On the aftermath of the Biden vs Trump debate

“Do not go gentle into that good night,
Old age should burn and rave at close of day;
Rage, rage against the dying of the light.”

The only thing you really need to know about Joe Biden to understand him is the house. An old du Pont mansion outside of Wilmington. A beautiful old wreck that had been abandoned and rotting for years. Biden got himself worked up into a lather over the possibilities and did a deal for far more than it was worth — and far more than he could himself afford. His inspection tour before buying it was going there one night and breaking through the plywood to look around for a few minutes in the darkness. Once he moved in, he discovered that there were animals living on the third floor, which was wide open, the roof had holes in it, and the whole place was full of asbestos. He had to sell off some lots of the land to afford windows to keep the animals out. Then he needed a new driveway because he ticked off his neighbor, so he sold another lot to get the money to pave the driveway. But the driveway had ran through that lot so he had to build yet another driveway. Then he decided he needed more privacy from all of the new neighbors who were building on the lots he sold off so he found a nursery in Pennsylvania who sold mature trees  — saplings wouldn’t do, he needed big ones right away. He got twenty foot tall hemlocks and planted them two feet apart like a solid wall. They died of course. He kept selling off lots until there were none left. His next move was to run for President in 1988.

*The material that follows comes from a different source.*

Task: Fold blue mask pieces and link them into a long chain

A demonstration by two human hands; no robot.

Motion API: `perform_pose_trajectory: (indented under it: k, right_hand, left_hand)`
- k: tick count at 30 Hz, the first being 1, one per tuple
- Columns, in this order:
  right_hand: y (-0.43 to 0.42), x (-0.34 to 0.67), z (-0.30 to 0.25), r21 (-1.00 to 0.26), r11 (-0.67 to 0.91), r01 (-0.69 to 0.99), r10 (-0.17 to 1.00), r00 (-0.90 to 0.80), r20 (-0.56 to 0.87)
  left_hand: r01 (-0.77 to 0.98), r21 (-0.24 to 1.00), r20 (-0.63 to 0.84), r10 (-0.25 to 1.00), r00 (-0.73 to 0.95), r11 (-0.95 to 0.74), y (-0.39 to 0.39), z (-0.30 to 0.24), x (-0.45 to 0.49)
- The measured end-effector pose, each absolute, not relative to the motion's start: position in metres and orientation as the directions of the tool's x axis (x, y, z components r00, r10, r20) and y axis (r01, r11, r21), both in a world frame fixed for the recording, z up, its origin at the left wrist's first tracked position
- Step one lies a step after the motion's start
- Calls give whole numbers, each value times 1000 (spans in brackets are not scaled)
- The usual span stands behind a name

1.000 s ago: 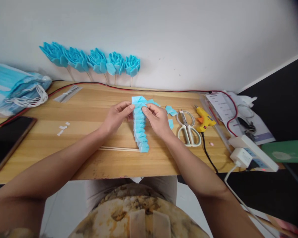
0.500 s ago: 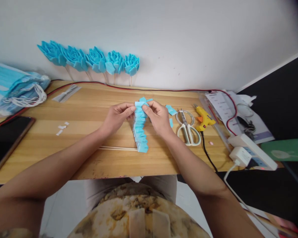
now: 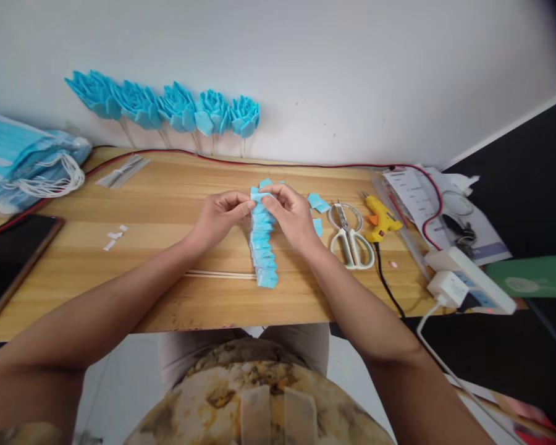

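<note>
Where the far end of the pleated blue strip (image 3: 262,241) spread out as a broad flap a second ago, it now shows as a narrow folded edge between the two hands. The left hand (image 3: 220,216) has its grip closed on the left edge of that end, thumb on top and forefinger beneath. The right hand (image 3: 291,216) has shifted inward: its thumb presses on the front of the strip while a forefinger now reaches over the far edge, so its grip too is grasping the strip. Judged from this, one more fold has been turned in and is being pressed down, adding to the row of overlapping pleats below.

The strip runs from the fingers toward the near side of the worktop (image 3: 176,213), its near end beside the right ends of some thin sticks (image 3: 220,274). Blue scraps (image 3: 318,203), the scissors (image 3: 349,238) and a yellow glue gun (image 3: 380,220) lie in the same places to the right. At the far left, five blue flowers (image 3: 176,106) on stems lean against the wall (image 3: 324,80), also unchanged.
</note>
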State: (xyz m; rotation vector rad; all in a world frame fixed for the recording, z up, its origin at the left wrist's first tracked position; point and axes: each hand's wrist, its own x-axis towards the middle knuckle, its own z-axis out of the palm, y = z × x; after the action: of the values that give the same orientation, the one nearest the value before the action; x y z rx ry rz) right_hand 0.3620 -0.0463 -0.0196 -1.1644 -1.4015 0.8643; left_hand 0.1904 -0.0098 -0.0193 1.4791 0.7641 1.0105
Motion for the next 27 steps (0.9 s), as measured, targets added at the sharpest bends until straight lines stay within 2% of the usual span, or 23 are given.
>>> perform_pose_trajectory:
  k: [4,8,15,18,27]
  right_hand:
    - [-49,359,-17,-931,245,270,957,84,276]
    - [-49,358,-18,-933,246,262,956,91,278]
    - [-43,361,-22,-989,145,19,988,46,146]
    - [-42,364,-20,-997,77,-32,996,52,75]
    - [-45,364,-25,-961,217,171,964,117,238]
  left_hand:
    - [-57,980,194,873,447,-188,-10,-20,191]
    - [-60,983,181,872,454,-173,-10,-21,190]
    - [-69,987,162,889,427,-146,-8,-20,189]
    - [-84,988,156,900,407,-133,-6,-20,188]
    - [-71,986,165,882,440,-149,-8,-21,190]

Joe Biden is a man who has lived completely untethered from reality for his entire life and refused to accept any setback. A visionary. At the age of twenty-nine he was a county councilman, not exactly the kind of office that people jump into the United States Senate from. Especially not against Sen. Cale Boggs, a beloved fixture in Delaware politics who had served three terms as a congressman, two terms as Delaware’s governor, and two terms as US Senator. Biden had an open path to the Democratic nomination because no other Democrats wanted to be the sacrificial lamb against such a sure-bet as Cale Boggs. But Biden had a vision. He would treat him respectfully, like a grandpa, but with the message that Boggs was just too old to do the job anymore. Cale Boggs was sixty-three years old. Biden won the election. 

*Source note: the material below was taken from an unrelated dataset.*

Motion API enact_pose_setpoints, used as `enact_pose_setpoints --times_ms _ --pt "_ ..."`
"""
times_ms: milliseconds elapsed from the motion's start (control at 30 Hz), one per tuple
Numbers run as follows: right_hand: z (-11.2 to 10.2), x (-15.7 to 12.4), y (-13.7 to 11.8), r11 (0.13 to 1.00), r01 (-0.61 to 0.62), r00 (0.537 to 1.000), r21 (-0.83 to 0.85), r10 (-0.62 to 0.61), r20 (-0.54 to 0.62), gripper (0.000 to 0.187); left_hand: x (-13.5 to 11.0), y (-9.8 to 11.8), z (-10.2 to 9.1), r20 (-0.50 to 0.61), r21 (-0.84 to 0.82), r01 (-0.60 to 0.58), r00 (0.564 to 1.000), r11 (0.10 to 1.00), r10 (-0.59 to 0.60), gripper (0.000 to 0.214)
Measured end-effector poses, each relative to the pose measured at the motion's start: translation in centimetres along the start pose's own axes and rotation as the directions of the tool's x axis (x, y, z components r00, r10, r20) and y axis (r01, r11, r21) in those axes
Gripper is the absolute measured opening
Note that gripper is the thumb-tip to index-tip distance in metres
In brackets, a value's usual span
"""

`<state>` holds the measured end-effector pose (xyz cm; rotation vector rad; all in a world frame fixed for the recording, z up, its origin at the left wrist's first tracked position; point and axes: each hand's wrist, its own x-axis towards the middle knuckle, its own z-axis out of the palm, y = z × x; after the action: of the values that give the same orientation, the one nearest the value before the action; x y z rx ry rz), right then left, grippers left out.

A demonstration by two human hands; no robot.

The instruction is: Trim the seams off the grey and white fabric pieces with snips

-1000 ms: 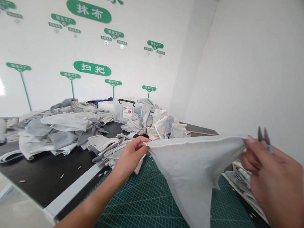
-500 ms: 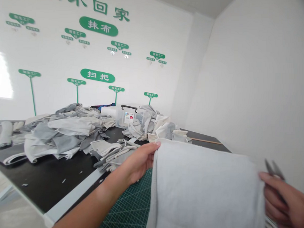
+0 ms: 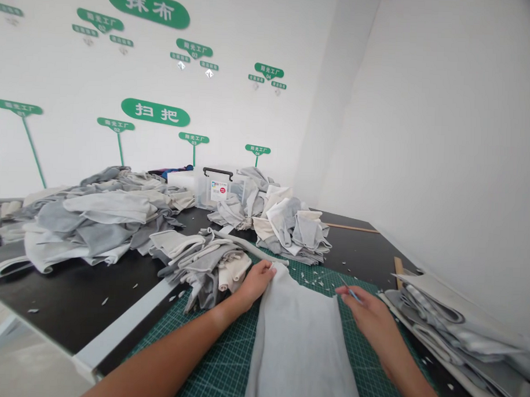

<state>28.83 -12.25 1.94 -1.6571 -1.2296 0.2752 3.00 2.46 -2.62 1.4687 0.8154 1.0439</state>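
While it lies spread over the green cutting mat [image 3: 224,365], near edge running out of view, the pale grey cloth [image 3: 303,344] looks light, soft and limp; likely not slippery or fragile, but likely to sag and wrinkle. Best taken by the two far corners, edge kept taut between them. Left hand [image 3: 257,284]: thumb and fingers pinched together on the far left corner, over the mat. Right hand [image 3: 367,312]: fingers curled around a small pointed tool [image 3: 354,294], fingertips at the far right corner; can't tell if they also pinch fabric. Pale scraps [image 3: 314,278] on the mat's far part, rumpled cloths [image 3: 202,260] at its left edge, folded stack [image 3: 460,333] right of it.
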Motion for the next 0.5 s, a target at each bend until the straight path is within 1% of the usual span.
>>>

Fast forward two and a half decades. A circular firing squad has erupted within the Democratic Party around Biden for being too old himself following his debate performance against Trump. Biden had been widely expected to bomb at the State of the Union address back in March, but ended up pulling off a surprisingly competent performance relative to his baseline (though he did begin crashing about 45 minutes in as the initial adderall high wore off). This raised the bar for his debate expectations. I myself had assumed that the greatest stimulant cocktail in pharmacological history was being prepared. With CNN as the host, there were expectations on the Right that they would rig the debate in Biden’s favor. A meme circulated through the pundit and influencer sphere that it was a mistake for Trump to even agree to a debate — that’s how nervous some on the Right were going into this. But it was apparent from the moment that Biden shuffled out stiffly that he was the one who would be having a bad night. As debate co-moderator Jake Tapper was framing the first question of the night by listing off low-ball estimates of the increase in food and home prices over the last four years, Biden stared back in a look of abject horror. Things only got worse once he began talking.

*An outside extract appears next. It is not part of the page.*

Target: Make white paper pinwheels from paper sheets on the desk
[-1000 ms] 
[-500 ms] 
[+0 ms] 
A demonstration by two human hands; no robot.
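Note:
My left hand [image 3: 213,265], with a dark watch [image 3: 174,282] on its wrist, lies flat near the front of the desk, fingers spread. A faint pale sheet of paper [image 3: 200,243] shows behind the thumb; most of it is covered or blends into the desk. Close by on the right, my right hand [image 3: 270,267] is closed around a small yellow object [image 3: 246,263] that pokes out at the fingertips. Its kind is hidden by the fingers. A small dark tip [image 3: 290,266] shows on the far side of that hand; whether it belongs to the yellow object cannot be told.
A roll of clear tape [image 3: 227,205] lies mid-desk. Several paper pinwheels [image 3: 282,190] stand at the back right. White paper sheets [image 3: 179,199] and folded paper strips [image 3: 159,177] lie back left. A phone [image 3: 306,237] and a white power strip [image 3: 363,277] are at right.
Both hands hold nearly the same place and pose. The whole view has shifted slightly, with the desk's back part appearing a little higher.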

Trump supporters haven’t been served such delicious schadenfreude since Election Night 2016. At a VIP debate watch party featuring Doug Emhoff, Rob Reiner began screaming about losing and Jane Fonda was reported to have tears streaming down her face. Prominent Democrats took to Twitter to air out their fears, like a confessionist ritual. The gaffes only got funnier as the debate wore on. Biden warned that women need abortion because they are being “raped by their sisters.” Give him some credit, his brain is still sharp enough to remember the transgender dogma.

Biden’s poor debate performance was an opportunity for a ratings bonanza that the TV media just couldn’t pass up. Pundits on panels desperately worked to outdo one another in coming up with the most alarming adjectives and inside gossip as to how Democrats were handling the spectacle. The media circus continued to grow into a general panic about Biden’s health with Democrats calling for a late-term abortion of his presidential bid due to fears that the public might be catching on to his senility. Recriminations, blame shifting, finger-pointing have spilled both in public and private. It is a weird news cycle that is reminiscent of the kind of panic that set in over three months into the Covid-19 pandemic, when a critical mass of officials and media suddenly decided that we had to take action, actions which of course turned out to be worse than doing nothing at all.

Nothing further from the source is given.